◆ **Work required**
Every word in the data below belongs in your copy, exactly as given; the pictures do not.

===============

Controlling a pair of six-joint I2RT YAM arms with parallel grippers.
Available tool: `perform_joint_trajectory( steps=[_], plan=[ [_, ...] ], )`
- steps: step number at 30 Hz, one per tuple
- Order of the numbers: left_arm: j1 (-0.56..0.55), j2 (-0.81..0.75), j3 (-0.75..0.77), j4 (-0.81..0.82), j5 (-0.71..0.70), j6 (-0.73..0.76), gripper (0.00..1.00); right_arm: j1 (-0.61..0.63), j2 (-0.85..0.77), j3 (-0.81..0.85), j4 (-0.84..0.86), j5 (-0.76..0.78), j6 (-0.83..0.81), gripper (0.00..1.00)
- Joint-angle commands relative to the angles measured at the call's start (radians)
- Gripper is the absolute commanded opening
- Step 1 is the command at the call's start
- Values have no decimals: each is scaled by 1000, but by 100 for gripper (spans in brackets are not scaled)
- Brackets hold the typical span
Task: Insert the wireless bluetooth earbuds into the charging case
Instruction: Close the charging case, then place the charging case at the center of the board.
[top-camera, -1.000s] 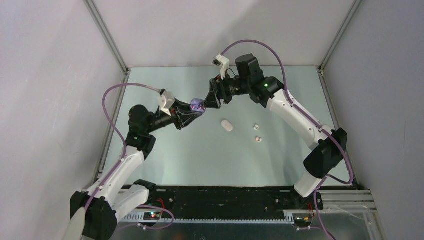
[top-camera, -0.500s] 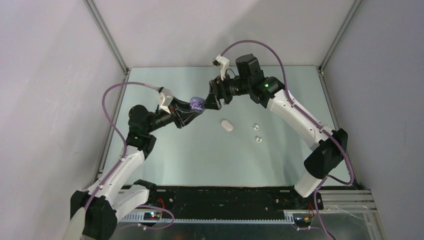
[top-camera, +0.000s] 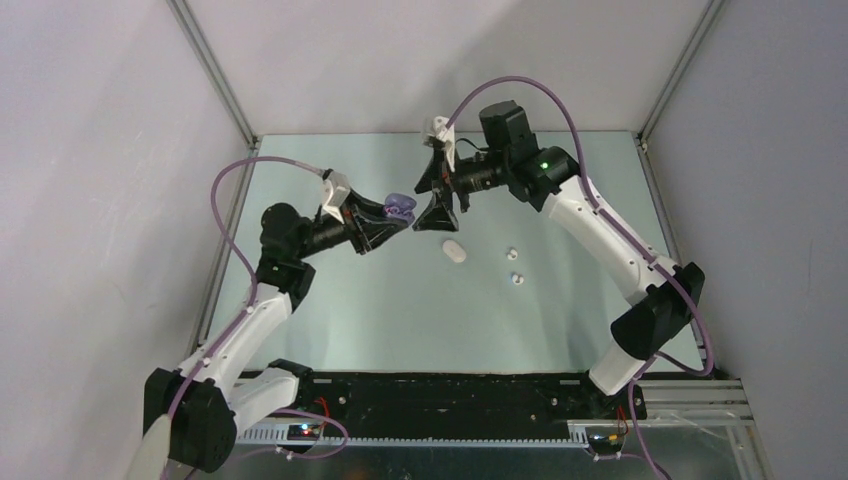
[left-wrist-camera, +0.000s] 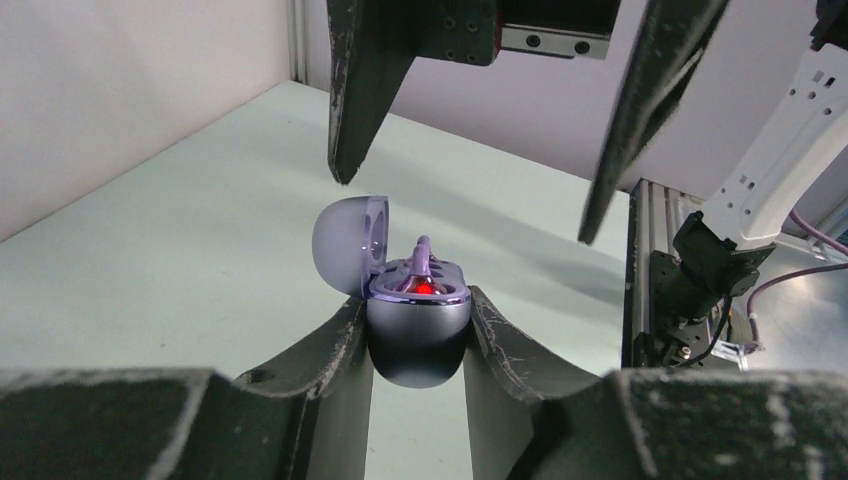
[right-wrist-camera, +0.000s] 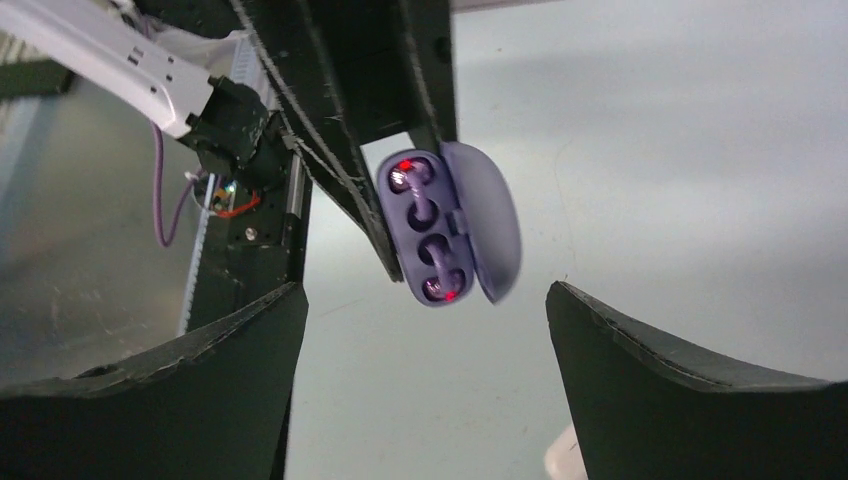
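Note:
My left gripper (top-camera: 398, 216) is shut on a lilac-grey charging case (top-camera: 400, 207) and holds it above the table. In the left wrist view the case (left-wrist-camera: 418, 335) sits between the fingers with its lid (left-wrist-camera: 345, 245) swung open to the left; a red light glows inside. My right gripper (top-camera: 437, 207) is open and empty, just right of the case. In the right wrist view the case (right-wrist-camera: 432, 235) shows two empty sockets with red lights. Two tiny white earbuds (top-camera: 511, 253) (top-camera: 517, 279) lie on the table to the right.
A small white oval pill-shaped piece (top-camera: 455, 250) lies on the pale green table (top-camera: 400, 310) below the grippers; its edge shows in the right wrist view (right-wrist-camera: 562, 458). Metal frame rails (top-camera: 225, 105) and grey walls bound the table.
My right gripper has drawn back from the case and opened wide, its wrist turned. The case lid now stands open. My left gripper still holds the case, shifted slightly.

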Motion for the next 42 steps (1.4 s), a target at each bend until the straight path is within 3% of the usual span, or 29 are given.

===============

◆ **Response area**
Controlling a pair of six-joint I2RT YAM arms with parallel grippers.
Available tool: `perform_joint_trajectory( steps=[_], plan=[ [_, ...] ], )`
- steps: step number at 30 Hz, one per tuple
- Order of the numbers: left_arm: j1 (-0.56..0.55), j2 (-0.81..0.75), j3 (-0.75..0.77), j4 (-0.81..0.82), j5 (-0.71..0.70), j6 (-0.73..0.76), gripper (0.00..1.00); right_arm: j1 (-0.61..0.63), j2 (-0.85..0.77), j3 (-0.81..0.85), j4 (-0.84..0.86), j5 (-0.76..0.78), j6 (-0.83..0.81), gripper (0.00..1.00)
- Joint-angle commands relative to the angles measured at the call's start (radians)
- Gripper is the absolute commanded opening
- Step 1 is the command at the call's start
- Values have no decimals: each is scaled by 1000, but by 100 for gripper (spans in brackets are not scaled)
- Brackets hold the typical span
Task: Insert the wireless bluetooth earbuds into the charging case
Instruction: Close the charging case, then place the charging case at the center of the board.
[top-camera, -1.000s] 
[top-camera, -0.500s] 
[top-camera, +0.000s] 
[left-wrist-camera, +0.000s] 
[right-wrist-camera, +0.000s] 
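Note:
My left gripper (top-camera: 398, 216) is shut on a lilac-grey charging case (top-camera: 400, 207) and holds it above the table. In the left wrist view the case (left-wrist-camera: 418, 335) sits between the fingers with its lid (left-wrist-camera: 345, 245) swung open to the left; a red light glows inside. My right gripper (top-camera: 437, 207) is open and empty, just right of the case. In the right wrist view the case (right-wrist-camera: 432, 235) shows two empty sockets with red lights. Two tiny white earbuds (top-camera: 511, 253) (top-camera: 517, 279) lie on the table to the right.
A small white oval pill-shaped piece (top-camera: 455, 250) lies on the pale green table (top-camera: 400, 310) below the grippers; its edge shows in the right wrist view (right-wrist-camera: 562, 458). Metal frame rails (top-camera: 225, 105) and grey walls bound the table.
My right gripper has drawn back from the case and opened wide, its wrist turned. The case lid now stands open. My left gripper still holds the case, shifted slightly.
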
Motion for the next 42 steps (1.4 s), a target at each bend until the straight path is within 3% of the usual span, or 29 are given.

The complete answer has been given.